Copyright (c) 2000 Clark D Rodeffer

This game is played on an 8x8 empty square board.

Each player starts with 25 stones off board (in the diagrams, a dot represents 5 stones).

STACK - One or more stones of the same color stacked on the same cell.
A stack is free if it is (orthogonally) adjacent to an empty cell.
TURN - On each turn, each player must do one of following things:
He may drop exactly one of his stones onto any empty cell.
He may drop exactly one of his pieces on top of one of his stacks, thus increasing its size.
Collect a connected group of his stacks into a single combined stack. Stacks so collected may lie along any straight line or diagonal.
Distribute one of his stacks into a winding group of individual pieces beginning with the cell where the stack started. In distributing stones, any path may be taken, including straight lines and diagonals, but the entire stack must be distributed into individual stones.
Capture - By doing this, those enemy stacks with no liberty (i.e., a group of orthogonally connected enemy stacks with no orthogonal adjacent empty cells) are captured. The player gets one point for each stone in those stacks. However the stacks are not removed by this move (check next option).
Rescue all prisoners held by his opponent and returning them to his stock.
Points are not lost when stacks are rescued; they only return to their original owner's stock.
GOAL - The first player to score at least 60 points wins.

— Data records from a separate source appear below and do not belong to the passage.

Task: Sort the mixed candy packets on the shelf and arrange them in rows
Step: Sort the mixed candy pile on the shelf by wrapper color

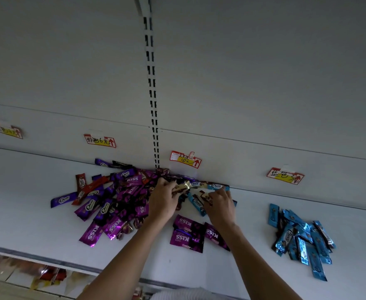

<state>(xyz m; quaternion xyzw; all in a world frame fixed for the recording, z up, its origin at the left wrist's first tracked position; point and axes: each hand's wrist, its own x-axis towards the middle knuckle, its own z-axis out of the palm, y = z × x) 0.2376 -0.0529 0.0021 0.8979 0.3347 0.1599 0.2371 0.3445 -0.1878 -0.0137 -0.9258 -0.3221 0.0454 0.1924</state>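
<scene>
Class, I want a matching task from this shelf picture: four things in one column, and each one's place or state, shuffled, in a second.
1 blue Choco heap
2 purple KISS group
3 left hand
4 right hand

A grips a pale gold-ended packet
B between the forearms
C far right on the shelf
D pinches a brown-and-white packet

Pairs: 1-C, 2-B, 3-A, 4-D

We saw purple KISS packets point(187, 233) with white lettering and shiny blue Choco bars point(303, 241). The price tags point(185, 159) were red and yellow.
</scene>
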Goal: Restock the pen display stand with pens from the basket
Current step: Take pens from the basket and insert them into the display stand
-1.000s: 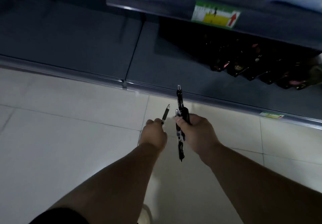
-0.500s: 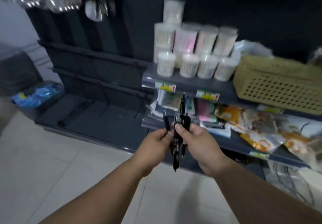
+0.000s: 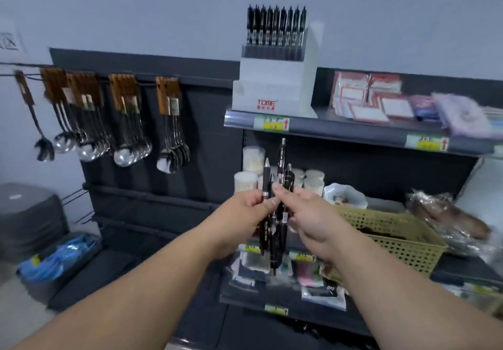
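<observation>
Both forearms reach forward, and the hands meet close together at chest height. The left hand (image 3: 242,213) curls its thumb and fingers round a single black pen (image 3: 265,182), held nearly upright with its silver tip on top. Touching it on the right, the right hand (image 3: 310,215) grips a bundle of black pens (image 3: 287,179) that stand upright too. One of them rises well above the rest, and their lower ends hang below the fist. How many pens are in the bundle is hard to count, perhaps four or five.

Just right of the right hand and a little beyond it, a yellow lattice basket (image 3: 402,251) sits on a dark shelf. Beyond the fingers stand pale round tubs (image 3: 246,182). Above both hands, on the upper shelf (image 3: 353,132), is the white pen display stand (image 3: 272,88). Its top tier carries a row of black pens (image 3: 275,27), all upright. Far left of the left hand, steel ladles (image 3: 130,153) hang from a rail.
</observation>
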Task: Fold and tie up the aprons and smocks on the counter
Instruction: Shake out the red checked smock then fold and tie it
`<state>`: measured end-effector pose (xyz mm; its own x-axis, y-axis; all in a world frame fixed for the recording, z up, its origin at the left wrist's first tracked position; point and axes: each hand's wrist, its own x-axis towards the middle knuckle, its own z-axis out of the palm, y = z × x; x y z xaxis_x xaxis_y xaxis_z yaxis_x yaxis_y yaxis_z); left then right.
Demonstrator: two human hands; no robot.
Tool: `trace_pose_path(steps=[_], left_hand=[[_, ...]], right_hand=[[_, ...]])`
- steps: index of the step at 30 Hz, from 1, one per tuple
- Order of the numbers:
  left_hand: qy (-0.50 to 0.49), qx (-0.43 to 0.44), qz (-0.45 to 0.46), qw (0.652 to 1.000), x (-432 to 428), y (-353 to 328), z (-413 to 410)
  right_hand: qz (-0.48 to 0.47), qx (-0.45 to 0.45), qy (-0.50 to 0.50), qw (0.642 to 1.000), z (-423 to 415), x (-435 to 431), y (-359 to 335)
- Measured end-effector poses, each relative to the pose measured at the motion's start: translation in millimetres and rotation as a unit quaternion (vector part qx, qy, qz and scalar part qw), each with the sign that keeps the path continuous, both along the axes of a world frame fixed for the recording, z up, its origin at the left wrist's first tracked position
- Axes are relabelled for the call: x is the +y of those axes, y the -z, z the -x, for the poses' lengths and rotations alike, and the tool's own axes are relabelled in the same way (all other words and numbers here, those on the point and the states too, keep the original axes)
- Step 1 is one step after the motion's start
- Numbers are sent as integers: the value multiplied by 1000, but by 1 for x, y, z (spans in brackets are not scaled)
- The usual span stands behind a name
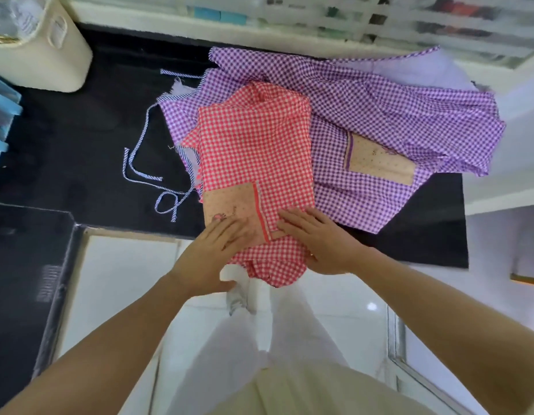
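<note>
Lying under both flat hands, left and right: red gingham apron.

The red checked apron lies over the purple checked apron and hides its left part. The left hand covers the near corner of the beige pocket, whose small print is too blurred to make out. The striped ties run under the cloth, so their ends are hidden. The shelves at the top are blurred, their contents unclear. The picture's edges cut off the white basket and the blue trays.
</note>
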<state>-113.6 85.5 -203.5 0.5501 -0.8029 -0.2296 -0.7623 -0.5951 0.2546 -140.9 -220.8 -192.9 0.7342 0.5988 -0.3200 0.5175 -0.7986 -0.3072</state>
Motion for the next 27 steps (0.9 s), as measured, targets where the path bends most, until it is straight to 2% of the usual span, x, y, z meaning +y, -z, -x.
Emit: trace_pose_path(steps=[2,4,7,9,11,15,17,18,20,22,24,27], left_hand=[[-1,-17,-45,999,3,7,-1],[-15,-42,-42,998,0,11,-3],[-33,-89,31,995,-8,14,-6],[-35,-89,73,993,-10,14,-6],[-35,-71,100,992,-7,16,-10],[-82,29,179,980,1,8,-15],[-193,136,227,945,5,-4,-16],[-247,191,237,920,7,-10,-18],[-269,275,231,894,8,-20,-20],[-237,279,238,900,5,-26,-22],[-264,245,269,893,1,-25,-26],[-391,237,287,842,-5,-16,-34]], right_hand=[[68,8,-9,998,18,1,8],[90,-26,15,995,29,7,16],[40,-109,78,990,29,17,26],[7,-159,107,981,29,23,29],[-35,-161,140,976,27,29,32],[-154,-96,247,952,7,33,13],[-201,-40,347,915,-9,35,-2],[-194,8,391,900,-17,35,-8],[-162,102,446,874,-29,35,-15],[-163,149,463,858,-41,35,-18],[-182,178,481,839,-52,36,-21],[-195,217,499,816,-61,34,-20]])
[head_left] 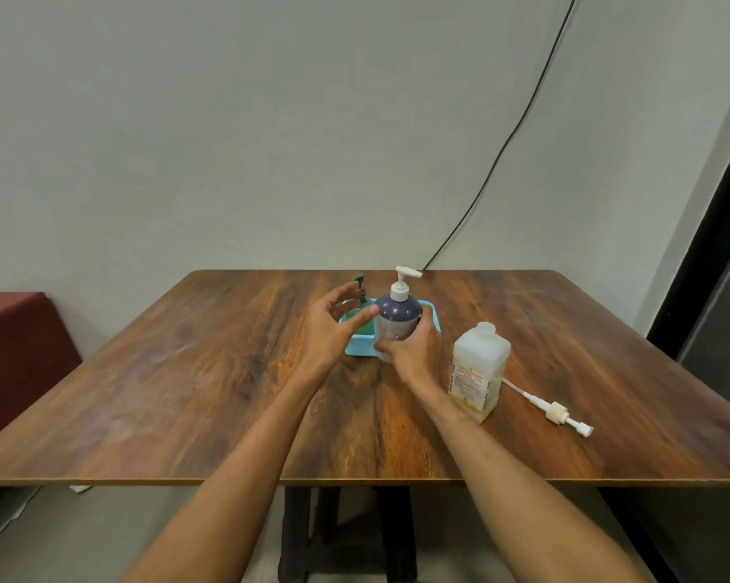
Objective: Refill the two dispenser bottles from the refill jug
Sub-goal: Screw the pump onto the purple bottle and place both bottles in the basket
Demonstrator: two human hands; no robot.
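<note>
Right hand [413, 351] wrapped round the purple dispenser bottle [397, 315] at the blue basket [357, 347], left hand [329, 330] spread open beside it, refill jug [479, 363] uncapped on the worktop [186, 393]

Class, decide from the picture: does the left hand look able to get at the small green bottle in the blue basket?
Probably yes. The left hand is open just in front of the green bottle, nothing between them; the right hand grips the purple bottle beside it, clear of the way.

On the brown wooden table [186, 393], a translucent plastic jug [479, 368] stands between a light-blue plastic basket [357, 349] and a loose white pump [559, 412].
</note>
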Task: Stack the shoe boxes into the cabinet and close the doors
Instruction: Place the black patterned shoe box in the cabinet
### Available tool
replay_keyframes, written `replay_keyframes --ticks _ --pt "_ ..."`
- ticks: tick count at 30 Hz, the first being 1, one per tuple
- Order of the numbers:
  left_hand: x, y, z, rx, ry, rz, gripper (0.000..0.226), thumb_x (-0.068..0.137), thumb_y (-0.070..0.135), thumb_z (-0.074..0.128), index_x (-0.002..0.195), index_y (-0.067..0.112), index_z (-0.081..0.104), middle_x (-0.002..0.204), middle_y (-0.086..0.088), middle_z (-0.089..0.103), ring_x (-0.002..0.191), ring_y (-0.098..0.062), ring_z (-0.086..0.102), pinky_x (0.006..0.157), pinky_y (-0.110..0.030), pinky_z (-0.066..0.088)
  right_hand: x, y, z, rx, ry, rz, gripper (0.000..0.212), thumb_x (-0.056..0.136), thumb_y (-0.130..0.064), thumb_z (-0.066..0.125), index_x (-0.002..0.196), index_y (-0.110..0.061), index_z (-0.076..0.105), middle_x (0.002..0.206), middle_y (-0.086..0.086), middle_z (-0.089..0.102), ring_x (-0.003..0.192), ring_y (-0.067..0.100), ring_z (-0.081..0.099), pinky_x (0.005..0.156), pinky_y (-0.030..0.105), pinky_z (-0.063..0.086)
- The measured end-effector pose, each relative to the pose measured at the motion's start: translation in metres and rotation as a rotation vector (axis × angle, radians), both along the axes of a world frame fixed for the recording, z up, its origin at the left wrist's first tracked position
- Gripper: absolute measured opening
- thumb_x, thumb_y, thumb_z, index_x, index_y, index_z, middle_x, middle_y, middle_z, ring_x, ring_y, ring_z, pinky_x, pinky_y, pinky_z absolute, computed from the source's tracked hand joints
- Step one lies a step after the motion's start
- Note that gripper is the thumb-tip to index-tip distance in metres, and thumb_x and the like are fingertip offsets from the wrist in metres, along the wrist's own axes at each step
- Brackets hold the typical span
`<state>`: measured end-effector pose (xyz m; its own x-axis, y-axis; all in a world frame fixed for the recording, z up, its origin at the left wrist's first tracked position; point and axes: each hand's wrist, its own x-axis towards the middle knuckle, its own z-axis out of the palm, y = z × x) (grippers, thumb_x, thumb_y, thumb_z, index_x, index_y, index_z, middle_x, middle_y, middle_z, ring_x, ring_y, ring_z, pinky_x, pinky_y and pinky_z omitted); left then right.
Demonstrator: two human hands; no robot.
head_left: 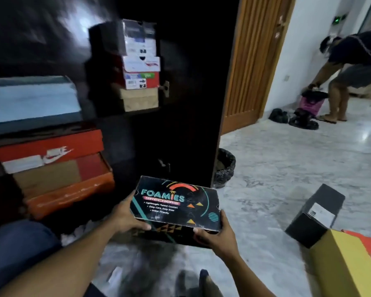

Notes on captures (from the author):  Any individual pieces and/or stacks of pieces that are orthogonally surrounded, including those trapped against one or more edges of the board, by opposing pieces or stacks of pieces may be taken as prisoners and scored, no matter how those pieces came to be surrounded. Playing so that your own pieces are captured is perfectly fine, and may even be a useful tactic if your stock is empty or nearly so, or if opposing pieces are simultaneously captured by such a move.

An example

The Black stack at a8 and the group of two Black stacks at a3-a4 may be captured by White. If Black were to play at h1, only the played stack would be captured by White; however, if Black were to play at h8, the played stack would still be captured by White, but Black would also capture the group of three White stacks at g7-g8-h7.

Some more notes from the author:

Variations - A variation that makes capturing more difficult (and hence lengthens the game) is to eliminate the side and/or baseline board edges, wrapping them around like a cylinder or sphere, respectively. Capturing on a cylindrical board is more difficult than on one with edges to the side, and capturing on a spherical board is even more difficult. Another variation that increases offensive potential is to allow placement of captured opposing pieces. Their usefulness in filling eyes in your opponent's formations can increase game tension and result in faster scoring. However, this can lead to a trivial situation where opposing pieces are repeatedly played into the eyes of your own formations and recaptured and scored over and over again, reducing the game to a race.

Handicaps - If one player is noticably stronger than the other, a fair handicap system is for the stronger player to use fewer pieces. As the stock empties, the stronger player will need to spend more turns rescuing his prisoners, thereby giving the weaker player a few extra turns to gain positional advantages. One or two pieces constitute a relatively minor handicap, but five pieces is significant.


Making eyes (unfilled areas surrounded by your own pieces) as in Go is a useful strategy for preventing your opponent from scoring points. However, as in Go beware piece formations with only one eye, as these may allow your opponent to capture entire groups at once. On the other hand, formations with two eyes take many pieces, and if there are no stock pieces, a player may be forced to break up a stable formation to form or distribute a stack. 
Don't become too attached to your pieces. Both players will capture many opposing pieces, and in fact, that's the idea of the game. But captured pieces can be rescued and dropped inside vulnerable formations controlled by your opponent. A small sacrifice can be worth several points. 
If your opponent has a stable formation with two or more eyes, try to immobilize your opponent's other formations by crowding them together and/or against an edge or corner of the board. Eventually, your opponent's stock will run out, and he will be forced to distribute or (more likely) form a stack. Often these new stacks are easy to capture.
Try to keep at least a few pieces in your stock. Since they can be dropped on any empty board space or on top of any of your own stacks, stock pieces are the key to tactical flexibility. 
Know how many pieces are required to surround and capture any formation, both your own and those of your opponent. Defense in the center is easier than near the edges, but easy attacks near the edges can leave many vulnerable pieces for your opponent to capture. One piece in the open requires at least four pieces to capture it, and lengthening a group in the open by one requires two more pieces -- an advantage to the defense. But space on an 8x8 board is at a premium, and once pieces get more crowded, defense becomes more difficult.
Wait either until you have only two or three stock pieces left or until your opponent has just made a big capture before rescuing prisoners. This minimizes the number of turns wasted rescuing prisoners. Of course, if there are no attractive moves available, and since passing is not allowed, rescuing prisoners at other times may be a good tactic.